In counseling a real person, when I see bizarre behavior, do I assume that the person with bizarre behavior has an organic difficulty or do I realize that the person may have developed a pattern of tuning out, of running away in his mind and that that person may have become very skillful at spacing out? How do I distinguish between someone who has through practice of unbiblical thinking and ways of handling life withdrawn more and more from reality and the person who is manifesting psychotic symptoms related to genetic issues?

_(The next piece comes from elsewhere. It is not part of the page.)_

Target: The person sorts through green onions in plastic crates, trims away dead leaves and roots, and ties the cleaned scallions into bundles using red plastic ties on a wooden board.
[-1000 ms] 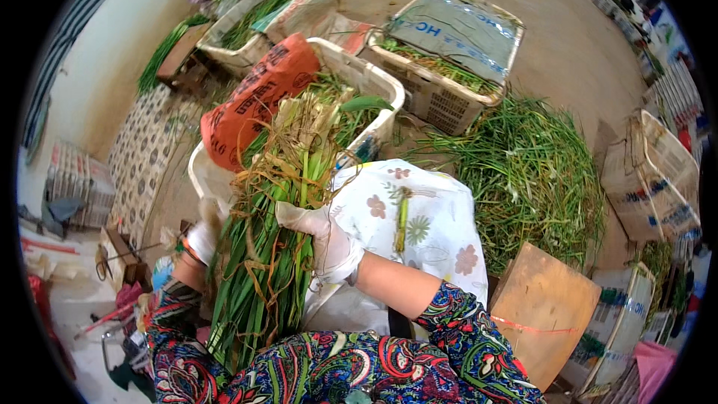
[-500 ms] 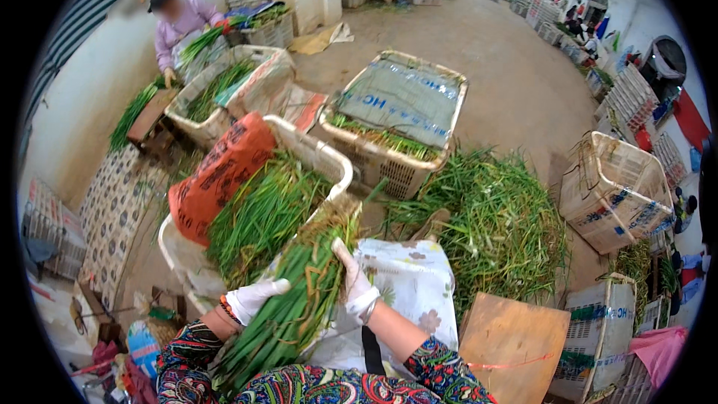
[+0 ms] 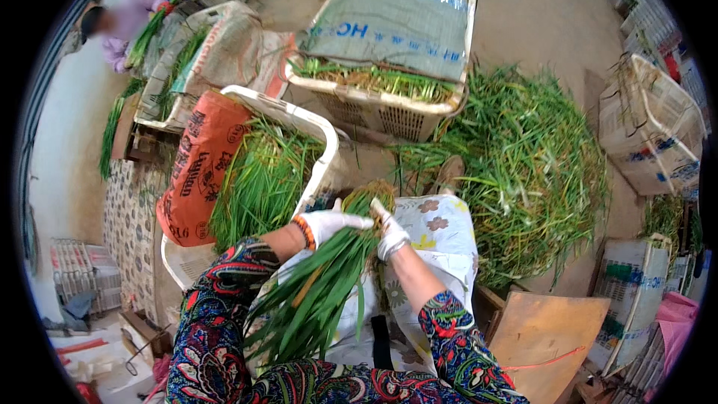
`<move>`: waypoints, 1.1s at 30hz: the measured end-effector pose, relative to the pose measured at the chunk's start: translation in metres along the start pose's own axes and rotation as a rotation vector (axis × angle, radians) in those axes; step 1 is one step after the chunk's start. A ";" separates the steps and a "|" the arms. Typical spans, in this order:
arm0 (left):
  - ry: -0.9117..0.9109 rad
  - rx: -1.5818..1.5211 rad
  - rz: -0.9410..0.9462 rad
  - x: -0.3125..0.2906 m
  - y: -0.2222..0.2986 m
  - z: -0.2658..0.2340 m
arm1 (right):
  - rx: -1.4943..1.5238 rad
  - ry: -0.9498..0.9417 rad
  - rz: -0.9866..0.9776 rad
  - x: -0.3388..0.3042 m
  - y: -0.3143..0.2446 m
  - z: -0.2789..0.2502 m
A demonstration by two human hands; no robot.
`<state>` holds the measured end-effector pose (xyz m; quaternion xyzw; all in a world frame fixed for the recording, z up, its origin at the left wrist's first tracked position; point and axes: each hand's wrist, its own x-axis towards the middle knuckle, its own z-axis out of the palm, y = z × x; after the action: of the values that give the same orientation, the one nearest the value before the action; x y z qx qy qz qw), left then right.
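A bunch of long, flat green leaves that look like garlic chives [image 3: 321, 284] lies over my lap, leaf tips toward me and yellowish root ends away. Across its upper part, my left hand [image 3: 329, 225] in a white glove is closed round the stalks. My right hand [image 3: 390, 233], gloved too, grips the bunch from the right near the root ends. A flowered white apron [image 3: 437, 232] spreads beneath. Just left of my hands, a white plastic basket [image 3: 327, 142] holds more chives [image 3: 262, 187] and an orange-red sack [image 3: 200, 168].
A heap of loose green leaves [image 3: 531, 179] lies on the right floor, beside a shoe [image 3: 450, 173]. Ahead stands a crate covered with a grey-green sheet [image 3: 396, 22]. A wooden board [image 3: 550, 337] leans near my right; a white crate [image 3: 651, 127] stands beyond. A person [image 3: 123, 30] works at far left.
Both hands have come closer together near the root ends, the left moving up and right along the bunch. The view has tilted further down.
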<state>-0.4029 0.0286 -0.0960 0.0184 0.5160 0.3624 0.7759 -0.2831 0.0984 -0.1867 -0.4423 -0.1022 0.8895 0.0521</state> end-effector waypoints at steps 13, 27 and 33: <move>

Another question – did the genetic difference suddenly appear or was it there all the time? If so, why wasn’t the person behaving weirdly previously? If it was there previously, can the person’s bizarre behavior be totally connected to the genetic issue or is there more involved?   It seems to me that to prove that any one genetic difference is the cause of what is called schizophrenia or any other so called psychological problem you would have to prove that no one who is not schizophrenic had that genetic difference. What is the proof that a genetic malfunction is the cause of schizophrenia? Could that genetic difference be true of a person, but not necessarily the cause – perhaps it is one of many things.

I find it very interesting that research seems to indicate that often the time of life when the weird stuff seems to manifest itself is when a young person leaves home (one family systems therapist observed this and wrote a book which I think was called Leaving Home; others have observed the same phenomena). Research also seems to indicate that the person who manifests this bizarre behavior often comes from a seriously disturbed family. Then too, another time when bizarre behavior often manifests itself is when a person is old and seems to be experiencing senility or Alzheimer’s disease. Some studies have seemed to indicate that there are times when schizophrenic behavior in older people is also related to a lack of meaning and purpose in life. They have nothing to live for, nothing really to occupy their minds. Giving them something to live for and helping them to understand that they can make important contributions has helped some of them to get rid of their bizarre behavior and begin to live meaningfully and in touch with reality lives again. I saw that very thing happening very recently in a counseling case with an 85 year old person in the last few weeks. I’m not suggesting that  all bizarre behavior with older people is related to a lack of meaning and purpose for life, but I do believe that it is sometimes the case. I fully believe that if we don’t fill our minds and lives with the right stuff all kinds of weird stuff can happen.  

Anyway, these are some of the things I’ve been thinking and struggling with recently. I pass them on to you for your consideration. Thanks for listening or reading.